The whole listing, exactly as given: write it out, leaving out each image.

Collected material Start Marker

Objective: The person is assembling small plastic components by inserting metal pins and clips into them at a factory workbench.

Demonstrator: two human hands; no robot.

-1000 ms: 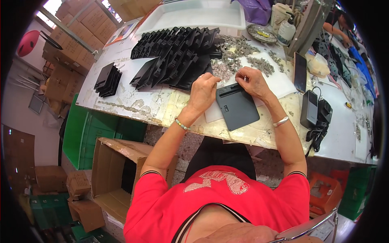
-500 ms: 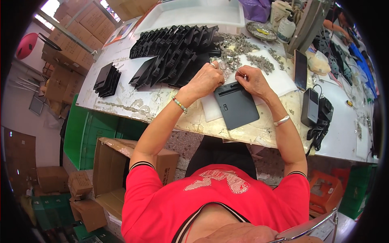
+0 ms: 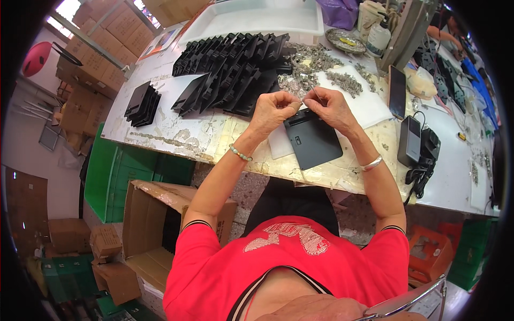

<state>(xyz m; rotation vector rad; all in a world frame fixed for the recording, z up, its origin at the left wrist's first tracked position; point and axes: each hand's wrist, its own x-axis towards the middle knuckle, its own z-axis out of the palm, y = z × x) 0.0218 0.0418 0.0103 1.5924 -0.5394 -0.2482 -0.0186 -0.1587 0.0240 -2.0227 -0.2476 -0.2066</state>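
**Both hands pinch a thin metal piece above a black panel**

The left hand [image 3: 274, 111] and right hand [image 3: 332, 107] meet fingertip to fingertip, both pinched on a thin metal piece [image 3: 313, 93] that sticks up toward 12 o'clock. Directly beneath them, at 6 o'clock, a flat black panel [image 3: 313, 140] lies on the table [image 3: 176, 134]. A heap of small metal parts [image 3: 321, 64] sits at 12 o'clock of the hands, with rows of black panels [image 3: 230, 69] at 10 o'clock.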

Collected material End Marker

### [Solution to the exercise]
Objective: The person is assembling small plastic components by inserting metal pins and clips into them at a factory workbench.

Demonstrator: two human hands; no robot.

-1000 ms: 
-500 ms: 
+0 ms: 

<state>(xyz m; rotation vector rad; all in a world frame fixed for the recording, z up, its origin at the left wrist's first tracked position; point and axes: each hand's wrist, its own x-axis towards the middle knuckle, its own z-axis out of the palm, y = z × x) 0.0218 0.0418 0.0103 1.5924 -0.5394 -0.2482 -0.0186 -0.1587 0.0240 -2.0227 -0.2476 -0.2066</state>
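**Both hands pinch a thin metal piece above a black panel**

The left hand [image 3: 274, 111] and right hand [image 3: 332, 107] meet fingertip to fingertip, both pinched on a thin metal piece [image 3: 313, 93] that sticks up toward 12 o'clock. Directly beneath them, at 6 o'clock, a flat black panel [image 3: 313, 140] lies on the table [image 3: 176, 134]. A heap of small metal parts [image 3: 321, 64] sits at 12 o'clock of the hands, with rows of black panels [image 3: 230, 69] at 10 o'clock.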

Nothing else belongs in this output.